A team of students from the University of Adelaide has taken out third prize and US$75,000 in the NASA Space Robotics Challenge, as well as an Innovation Award for its work on critical challenges in the competition.
The Space Robotics Challenge is a virtual competition that aims to advance robotic software and autonomous capabilities for space exploration missions on the surface of extraterrestrial objects, such as distant planets or moons.
Entrants were asked to consider how future astronauts will survive on distant planets, allowing missions to focus on more important projects as we explore the cosmos. The challenge was undertaken in a NASA simulation of the lunar south polar region.
Professor John Culton, University of Adelaide’s Director of the Andy Thomas Centre for Space Resources, said they were up against teams from the world’s top universities, as well as corporate and private groups.
“The participants were challenged to design code to control a fleet of different lunar robots that had to locate, excavate, load and transport water ice, and other volatile substances, to a lunar landing craft,” he said.
The only Australian entrant in the competition, a 40-person team of both students and staff from the University of Adelaide competed alongside 113 other teams from around the world, with only 22 groups selected to vie for first prize. The team was also awarded one of only two NASA Innovation Awards.
“The NASA engineers recognised the team’s particularly novel solution to critical challenges currently confronting NASA as they prepare for lunar surface operations in the next several years,” Professor Culton said.
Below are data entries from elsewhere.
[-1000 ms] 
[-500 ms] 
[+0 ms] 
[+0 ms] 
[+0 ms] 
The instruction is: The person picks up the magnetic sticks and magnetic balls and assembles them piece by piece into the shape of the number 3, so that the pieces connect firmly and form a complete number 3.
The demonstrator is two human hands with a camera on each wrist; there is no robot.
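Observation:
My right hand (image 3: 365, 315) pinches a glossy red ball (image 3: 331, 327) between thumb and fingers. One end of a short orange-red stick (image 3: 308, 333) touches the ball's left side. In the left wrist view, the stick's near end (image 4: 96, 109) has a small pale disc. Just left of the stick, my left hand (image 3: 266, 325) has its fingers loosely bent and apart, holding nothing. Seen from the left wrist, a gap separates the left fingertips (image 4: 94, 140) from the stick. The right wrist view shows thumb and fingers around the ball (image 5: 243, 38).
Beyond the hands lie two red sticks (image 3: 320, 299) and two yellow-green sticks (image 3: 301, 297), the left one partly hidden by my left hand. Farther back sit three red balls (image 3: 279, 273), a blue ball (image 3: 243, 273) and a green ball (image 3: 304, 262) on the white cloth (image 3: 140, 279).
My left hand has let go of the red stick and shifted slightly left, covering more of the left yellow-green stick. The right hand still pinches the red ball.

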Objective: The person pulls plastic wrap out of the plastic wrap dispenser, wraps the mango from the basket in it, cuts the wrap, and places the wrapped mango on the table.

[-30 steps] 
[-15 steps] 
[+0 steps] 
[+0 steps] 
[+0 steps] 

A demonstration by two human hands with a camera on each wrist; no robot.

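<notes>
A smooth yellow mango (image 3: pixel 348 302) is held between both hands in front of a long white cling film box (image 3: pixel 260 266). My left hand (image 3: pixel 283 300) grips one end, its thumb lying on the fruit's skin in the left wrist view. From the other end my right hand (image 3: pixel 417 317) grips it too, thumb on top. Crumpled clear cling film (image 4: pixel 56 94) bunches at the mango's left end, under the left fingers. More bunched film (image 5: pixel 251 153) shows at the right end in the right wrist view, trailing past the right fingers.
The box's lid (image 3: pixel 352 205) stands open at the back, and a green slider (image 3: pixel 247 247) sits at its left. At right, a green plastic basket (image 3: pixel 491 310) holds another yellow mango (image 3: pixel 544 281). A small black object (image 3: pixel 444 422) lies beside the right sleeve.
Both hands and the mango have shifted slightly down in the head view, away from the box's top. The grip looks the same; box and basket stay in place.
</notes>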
“The code they developed could be used in NASA’s Artemis human spaceflight program, which aims to send people to the Moon by 2024, to make its surface rover fleet more autonomous.”
How they did it
Team lead Ravi Hammond told create that the logistics of entering the competition were a challenge in themselves.
“The first major problem we faced was to figure out a way for more than 40 developers to seamlessly work on the same system simultaneously,” he said.
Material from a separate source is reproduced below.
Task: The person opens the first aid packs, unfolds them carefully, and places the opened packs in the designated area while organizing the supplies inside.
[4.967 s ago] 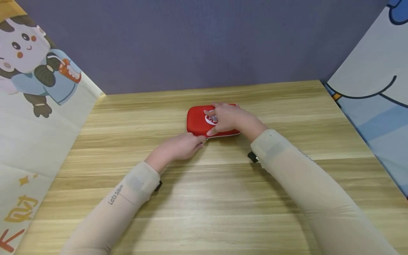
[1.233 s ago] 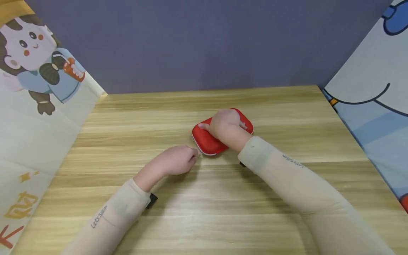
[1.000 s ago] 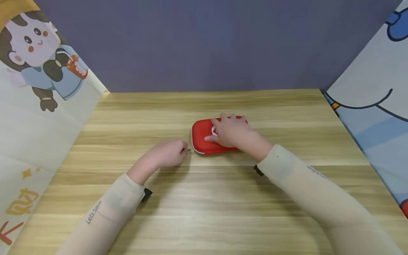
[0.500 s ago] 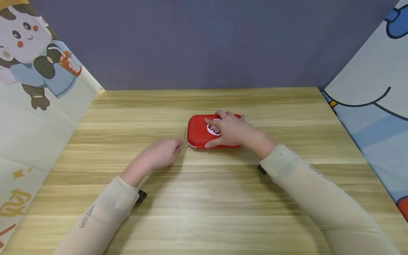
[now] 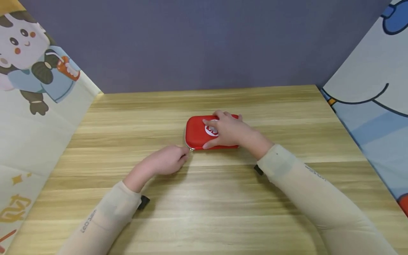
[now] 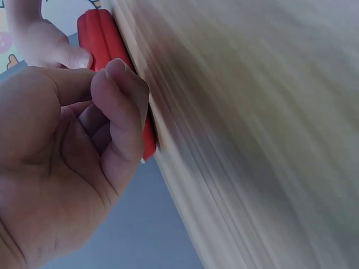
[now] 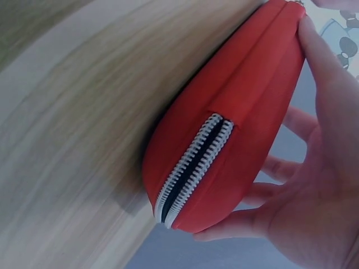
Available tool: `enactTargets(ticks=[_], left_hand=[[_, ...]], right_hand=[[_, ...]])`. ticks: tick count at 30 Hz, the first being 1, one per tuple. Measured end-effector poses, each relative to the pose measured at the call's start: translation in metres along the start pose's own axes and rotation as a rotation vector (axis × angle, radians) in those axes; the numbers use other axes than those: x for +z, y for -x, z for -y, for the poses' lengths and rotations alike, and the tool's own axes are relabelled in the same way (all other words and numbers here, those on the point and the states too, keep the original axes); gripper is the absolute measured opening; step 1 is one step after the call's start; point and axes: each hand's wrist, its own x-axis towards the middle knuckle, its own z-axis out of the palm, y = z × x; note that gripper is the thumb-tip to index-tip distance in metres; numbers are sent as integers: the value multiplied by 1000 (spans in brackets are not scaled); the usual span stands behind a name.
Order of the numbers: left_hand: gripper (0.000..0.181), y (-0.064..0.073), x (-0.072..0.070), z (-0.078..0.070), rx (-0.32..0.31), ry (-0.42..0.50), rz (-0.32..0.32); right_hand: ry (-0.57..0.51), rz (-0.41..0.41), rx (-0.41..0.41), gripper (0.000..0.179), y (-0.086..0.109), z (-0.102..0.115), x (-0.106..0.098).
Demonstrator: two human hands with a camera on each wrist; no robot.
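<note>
A red zippered hard case (image 5: 198,134) with a white round emblem lies flat on the wooden table. My right hand (image 5: 230,130) grips it from above, fingers spread over the top toward the far edge and thumb at the near edge. At the near left corner, my left hand (image 5: 169,160) pinches the small zipper pull, mostly hidden by the fingertips; the metal slider (image 5: 191,149) shows beside them. In the right wrist view, the white zipper teeth (image 7: 193,171) are parted at one end of the case, with a dark gap between the rows.
The wooden table (image 5: 204,205) spreads around the case. A grey-purple panel (image 5: 204,46) stands along its back edge. Cartoon-printed sheets flank it, the left sheet (image 5: 35,134) and the right sheet (image 5: 366,78).
The case was turned at an angle 1.2 s ago and now lies straight again. Since five seconds ago, my left hand has gone from the middle of the near edge to the left corner.
</note>
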Motion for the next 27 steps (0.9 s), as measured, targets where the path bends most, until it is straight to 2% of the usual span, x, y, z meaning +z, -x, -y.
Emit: enactTargets(ticks=[3, 6, 9, 12, 13, 15, 18, 21, 24, 27], left_hand=[[26, -4, 1, -4, 14, -26, 9], [27, -6, 0, -5, 21, -38, 26], [26, -5, -2, -4, 41, 0, 80], [23, -2, -8, -1, 44, 89, 156], [26, -1, -11, 1, 28, 114, 174], [35, 0, -18, 5, -46, 165, 194], [46, -1, -30, 11, -191, 188, 154], [55, -8, -34, 16, -302, 252, 63], [68, -18, -32, 15, -375, 455, -24], [76, -26, -26, 11, -421, 701, -71]], right_hand=[[5, -6, 3, 100, 0, 1, 0], [14, -8, -32, 99, 1, 0, -1], [46, 13, -112, 96, 3, -3, -3], [88, 47, -224, 88, 7, -8, -7], [108, 59, -260, 84, 8, -10, -8], [136, 80, -321, 76, 12, -12, -12], [148, 100, -377, 68, 16, -14, -15], [97, 104, -408, 71, 21, -17, -15], [-12, 66, -458, 71, 23, -22, -10], [-120, 10, -500, 62, 26, -27, -2]])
“We solved this by having the three team leads — Ragav Sachdeva, James Bockman and myself — create an underlying framework to allow coders to seamlessly plug and play their code.
“Ragav wrote a program to allow different state-machine configurations, James created a software interface between our code and the robot’s onboard equipment, and I created a behaviour framework to allow the rovers to perform tasks.”
The framework enabled the team to simultaneously develop without conflict, and begin to work on other problems that the challenge presented.
“We also needed the rovers to traverse the map without driving into obstacles and craters. To achieve this we used an object detection algorithm to locate the obstacles using onboard cameras, and used stereo-depth to calculate their precise location in the world,” Hammond said.
“All obstacles within a rover’s field of view are added to a live map, and we use a hand-written pathfinding algorithm to find a safe route through the map. As a robot moves, it sees more obstacles, and the pathfinding algorithm will adjust the route accordingly.”
Valuable lessons
Hammond said one of the valuable lessons he learned from participating in the challenge was overcoming what he calls “unknown unknowns”.
“When discussing possible solutions, there were issues that we were aware of, but didn’t know how to solve — these were the regular unknowns,” he said.
“However, the scariest problems were the ones that popped up unexpectedly. These unknown unknowns were notoriously hard to solve and would sometimes require a drastic design pivot to overcome. They have taught me to be diligently prepared for any scenario, even the impossible scenarios that couldn’t possibly occur.”
He added that participating in a number of hackathon competitions in his undergraduate days was a good grounding for entering the NASA challenge.
“These experiences taught me how to efficiently focus my energy towards a goal, work within a team, and gave me a relevant set of machine learning skills for the task. The other members of my team had a similar set of skills,” Hammond added.